For Group III (siblings, uncles/aunts, and nephews/nieces), who benefit from 25% to 50% tax reductions depending on whether they have descendants, 2,346 taxpayers have saved an additional €50 million.
Another major aspect of the fiscal reform was the elimination of the Property Transfer Tax for the purchase of a first home. As a result, 1,452 young people under 30 and people with disabilities have saved €21 million in total, averaging €14,462 per person.
Additionally, 2,402 young people under 36 and families with multiple children, single parents, or dependents with disabilities have benefited from a 50% tax reduction, saving €24 million in total, with an average savings of €10,000.
“We are not only satisfied but proud that in the first two years of this legislature, more than 26,000 taxpayers have benefited from the two tax cuts we approved within the first ten days of government,” said Antoni Costa, Vice President and Minister of Economy, Finance and Innovation. “This was our idea of change: stop taxing a lifetime’s effort and support families struggling to access housing.”

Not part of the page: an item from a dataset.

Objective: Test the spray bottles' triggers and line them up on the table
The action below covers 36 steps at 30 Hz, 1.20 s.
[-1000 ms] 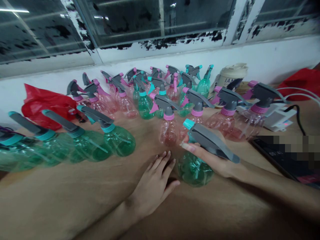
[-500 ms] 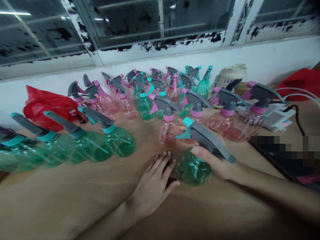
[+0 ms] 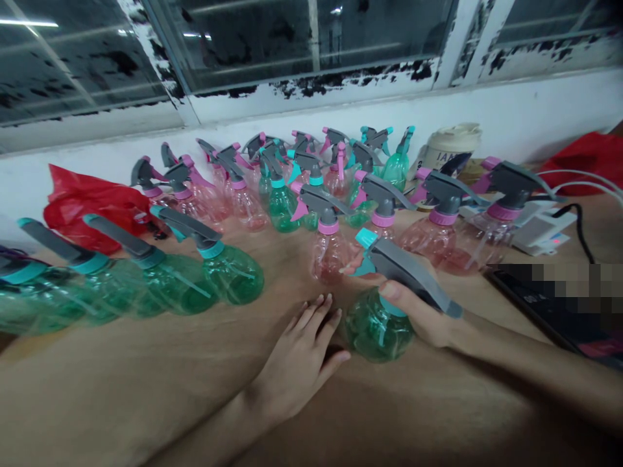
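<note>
My right hand is wrapped round the neck of a green spray bottle with a grey and turquoise trigger head. Its thumb lies on the near side of the turquoise collar, and fingertips show at the trigger. The bottle stands tilted slightly at the table top, its nozzle toward the upper left. Flat on the wooden table rests my left hand, fingers stretched out, just left of that bottle and holding nothing. Right behind the held bottle is a pink spray bottle.
Several green spray bottles line the left side. Many pink and green ones crowd the back by the wall. Red plastic bags lie at left and far right. A white cup, a power strip with cables and a phone are at right.
The trigger of the held green spray bottle has been drawn in toward its neck by my right fingers, and the head has shifted very slightly. My left hand stays put.
</note>
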### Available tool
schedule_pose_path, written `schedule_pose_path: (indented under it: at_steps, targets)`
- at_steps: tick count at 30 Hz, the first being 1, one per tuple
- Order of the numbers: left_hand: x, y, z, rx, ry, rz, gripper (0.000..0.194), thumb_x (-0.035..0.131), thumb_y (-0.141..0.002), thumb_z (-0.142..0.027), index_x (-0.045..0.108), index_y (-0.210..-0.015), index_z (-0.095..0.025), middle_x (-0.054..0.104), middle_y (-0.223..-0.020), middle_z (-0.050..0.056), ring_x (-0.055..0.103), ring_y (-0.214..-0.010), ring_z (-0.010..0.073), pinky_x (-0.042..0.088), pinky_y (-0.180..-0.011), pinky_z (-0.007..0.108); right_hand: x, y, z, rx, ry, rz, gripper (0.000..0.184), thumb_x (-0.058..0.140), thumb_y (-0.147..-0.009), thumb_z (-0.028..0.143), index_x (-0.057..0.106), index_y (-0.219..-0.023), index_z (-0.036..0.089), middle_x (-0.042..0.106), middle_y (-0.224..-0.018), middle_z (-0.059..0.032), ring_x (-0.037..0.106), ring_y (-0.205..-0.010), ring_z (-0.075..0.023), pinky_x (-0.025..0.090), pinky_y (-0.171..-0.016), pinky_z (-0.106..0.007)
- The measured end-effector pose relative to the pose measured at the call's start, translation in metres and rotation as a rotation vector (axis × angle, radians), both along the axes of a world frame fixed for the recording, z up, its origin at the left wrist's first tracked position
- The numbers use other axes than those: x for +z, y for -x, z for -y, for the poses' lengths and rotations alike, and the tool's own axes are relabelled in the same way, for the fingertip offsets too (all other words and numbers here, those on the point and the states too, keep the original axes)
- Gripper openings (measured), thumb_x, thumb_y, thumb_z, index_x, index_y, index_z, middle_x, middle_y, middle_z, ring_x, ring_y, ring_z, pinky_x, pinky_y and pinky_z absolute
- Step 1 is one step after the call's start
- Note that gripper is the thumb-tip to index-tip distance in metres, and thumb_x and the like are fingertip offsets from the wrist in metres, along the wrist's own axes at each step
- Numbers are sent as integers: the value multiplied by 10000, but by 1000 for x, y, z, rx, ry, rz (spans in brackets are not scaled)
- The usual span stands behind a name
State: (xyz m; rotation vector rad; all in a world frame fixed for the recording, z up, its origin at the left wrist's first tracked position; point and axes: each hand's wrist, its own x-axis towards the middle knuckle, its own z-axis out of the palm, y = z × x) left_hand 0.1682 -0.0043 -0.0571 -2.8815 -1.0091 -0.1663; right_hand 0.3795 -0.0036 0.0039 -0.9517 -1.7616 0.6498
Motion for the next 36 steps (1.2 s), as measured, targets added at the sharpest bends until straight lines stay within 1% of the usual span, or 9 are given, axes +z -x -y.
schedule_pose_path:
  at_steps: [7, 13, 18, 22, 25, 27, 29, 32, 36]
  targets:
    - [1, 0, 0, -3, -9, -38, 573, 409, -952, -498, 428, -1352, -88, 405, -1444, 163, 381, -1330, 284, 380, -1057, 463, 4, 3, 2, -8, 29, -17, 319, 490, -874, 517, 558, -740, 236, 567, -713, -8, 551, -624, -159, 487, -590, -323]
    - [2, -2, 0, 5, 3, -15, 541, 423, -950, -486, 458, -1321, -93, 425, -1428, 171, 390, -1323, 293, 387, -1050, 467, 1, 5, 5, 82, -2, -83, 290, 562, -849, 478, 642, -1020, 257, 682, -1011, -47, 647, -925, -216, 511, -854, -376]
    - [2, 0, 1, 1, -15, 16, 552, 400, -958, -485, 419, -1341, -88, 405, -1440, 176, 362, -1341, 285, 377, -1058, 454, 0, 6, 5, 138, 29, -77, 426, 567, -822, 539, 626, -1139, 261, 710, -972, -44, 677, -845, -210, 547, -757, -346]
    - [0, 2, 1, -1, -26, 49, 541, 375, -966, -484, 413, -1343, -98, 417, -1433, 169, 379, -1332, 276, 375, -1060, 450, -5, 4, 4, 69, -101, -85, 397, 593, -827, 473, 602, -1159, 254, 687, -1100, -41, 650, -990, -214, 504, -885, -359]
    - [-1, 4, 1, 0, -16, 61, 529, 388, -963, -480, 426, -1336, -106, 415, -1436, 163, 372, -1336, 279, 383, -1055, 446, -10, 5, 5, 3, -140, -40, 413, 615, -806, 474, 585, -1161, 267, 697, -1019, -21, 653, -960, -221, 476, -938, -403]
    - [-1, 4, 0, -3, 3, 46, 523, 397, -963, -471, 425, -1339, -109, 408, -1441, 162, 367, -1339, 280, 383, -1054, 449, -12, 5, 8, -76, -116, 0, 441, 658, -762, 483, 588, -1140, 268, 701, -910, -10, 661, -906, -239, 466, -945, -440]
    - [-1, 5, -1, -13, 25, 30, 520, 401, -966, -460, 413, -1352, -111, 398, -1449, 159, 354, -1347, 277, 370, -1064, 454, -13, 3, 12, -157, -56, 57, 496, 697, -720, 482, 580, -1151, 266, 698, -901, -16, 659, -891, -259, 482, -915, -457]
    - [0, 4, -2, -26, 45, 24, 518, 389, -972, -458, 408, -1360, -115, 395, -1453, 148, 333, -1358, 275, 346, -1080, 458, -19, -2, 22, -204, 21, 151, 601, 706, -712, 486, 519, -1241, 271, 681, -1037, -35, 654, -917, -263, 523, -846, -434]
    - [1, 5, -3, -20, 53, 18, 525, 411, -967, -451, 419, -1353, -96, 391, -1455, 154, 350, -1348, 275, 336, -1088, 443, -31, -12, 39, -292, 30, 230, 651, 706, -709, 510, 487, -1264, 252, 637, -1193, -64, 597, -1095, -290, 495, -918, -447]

Broader Tax Reform Measures
The initial measures were followed by additional reforms, including new and improved regional tax deductions. These include:
- A deduction for childbirth, with the option for advance payments (a first in Spain),
- A deduction for adoption,
- Enhanced deductions for rent payments, school textbooks, work-life balance costs, rising mortgage interest rates, and expenses for children studying off-island.
During the latest income tax campaign, 101,839 taxpayers benefited from some type of regional deduction—a 58.1% increase compared to the previous year, leading to a total savings of €32.33 million, nearly doubling the previous year’s amount.
The government later introduced 5 new deductions, improved 4 existing ones, and lowered the regional personal income tax bracket, with special focus on incomes below €30,000.
Financial Impact
The total financial impact of the reform over the past two years includes:
- €835 million in tax relief (inheritance tax, property transfer tax, and income tax deductions),
- €615 million in increased non-financial public spending,
- €500 million reduction in public debt, with projections showing the debt-to-GDP ratio at 17.7% by the end of 2025, the lowest since 2010.
“We’ve proven that economic balance is more than possible,” concluded Costa.